I tend to make sense of the world by making analogies between large units and small units. So, for example, if a country can be equated to one’s home, then that reinforces my belief that the United States should keep its borders sealed from the free flow of immigrants. Even though I would want to help those less fortunate than me, opening my house – and by extension my country – to assist every person in need is not realistically feasible, and, actually, destructive to my own household. And indeed, the destruction caused by our country’s altruistic immigration policies is easily evidenced.
So, when I overheard the question on NPR recently “Can a country be healthy without economic growth?” in my mind I compared the growth of a country’s economy to the growth of a person’s body.
The presumption of that statement is that growth is always preferable to maintaining the status quo.
We grow continuously from youth into adulthood until a certain point at which we stop. A person who grows perpetually is decidedly unhealthy, suffering from an unregulated amount of growth hormone secreted by the pituitary gland.
André the Giant measured 7’4” and 500 pounds. His heart had to struggle to pump blood through his massive body, and the unnatural weight of his body caused him chronic, excruciating pain.
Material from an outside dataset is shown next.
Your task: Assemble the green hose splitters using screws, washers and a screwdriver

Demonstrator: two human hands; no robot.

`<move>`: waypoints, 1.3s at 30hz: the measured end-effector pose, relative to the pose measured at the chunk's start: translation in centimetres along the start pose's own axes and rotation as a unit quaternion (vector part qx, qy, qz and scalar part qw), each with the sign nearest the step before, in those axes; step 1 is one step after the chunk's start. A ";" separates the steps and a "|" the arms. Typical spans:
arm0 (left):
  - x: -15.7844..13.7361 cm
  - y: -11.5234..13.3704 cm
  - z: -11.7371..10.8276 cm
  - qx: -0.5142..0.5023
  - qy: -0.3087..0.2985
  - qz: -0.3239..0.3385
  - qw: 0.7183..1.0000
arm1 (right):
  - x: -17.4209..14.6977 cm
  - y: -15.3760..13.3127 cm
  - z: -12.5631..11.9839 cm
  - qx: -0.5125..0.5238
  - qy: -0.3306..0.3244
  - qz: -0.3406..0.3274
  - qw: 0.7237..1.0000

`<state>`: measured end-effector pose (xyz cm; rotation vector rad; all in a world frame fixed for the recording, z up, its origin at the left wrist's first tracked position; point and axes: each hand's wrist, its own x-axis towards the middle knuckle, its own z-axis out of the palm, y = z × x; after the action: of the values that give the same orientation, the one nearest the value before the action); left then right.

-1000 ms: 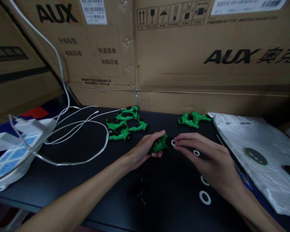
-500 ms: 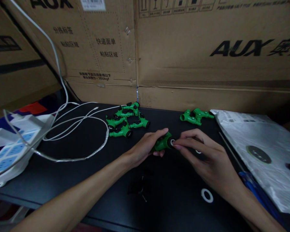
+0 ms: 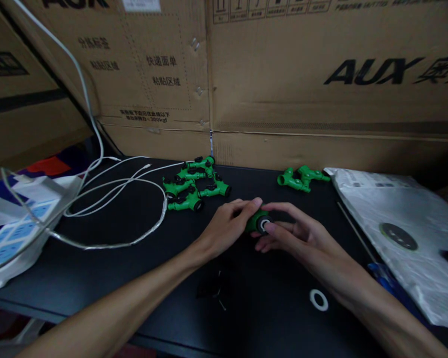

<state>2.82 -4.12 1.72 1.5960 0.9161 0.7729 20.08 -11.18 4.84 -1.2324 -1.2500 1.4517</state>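
Observation:
My left hand (image 3: 226,223) is closed around a green hose splitter (image 3: 252,223), its thumb along the top. Most of the splitter is hidden by the fingers. Its black threaded collar (image 3: 260,218) faces right, and a white ring washer (image 3: 262,226) shows inside the opening. The thumb of my right hand (image 3: 306,238) presses at that washer while its fingers curl behind and under the fitting. A loose white washer (image 3: 318,300) lies flat on the dark table, below my right wrist.
Several green splitters with black valve handles (image 3: 188,199) sit at the back centre; green fittings without visible collars (image 3: 300,178) lie back right. White cables (image 3: 123,244) and a power strip (image 3: 26,228) occupy the left. A silvery package (image 3: 388,209) lies right, cardboard boxes (image 3: 269,89) behind.
My right hand has gone from pinching with its fingertips at the collar to wrapping around the fitting, thumb on the washer. The collar has turned more toward me.

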 end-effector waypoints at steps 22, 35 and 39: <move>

His strained body succumbed at the age of 46. It suggests, to me, that constant growth, whether of body or economy, will be the death of us.
By extension, Americans as a nation are growing uncontrollably – laterally. This nationwide epidemic of obesity – uncontrollable growth – is destroying us. We would do well to maintain a certain status quo; that is, neither letting ourselves get too skinny (because that can be dangerous too) nor letting ourselves get too fat.
Inasmuch as we should curb our temptation to indulge and get too heavy, should we not also curb our instinct to grow our economy too much? Because at a certain point, does not growth become destructive?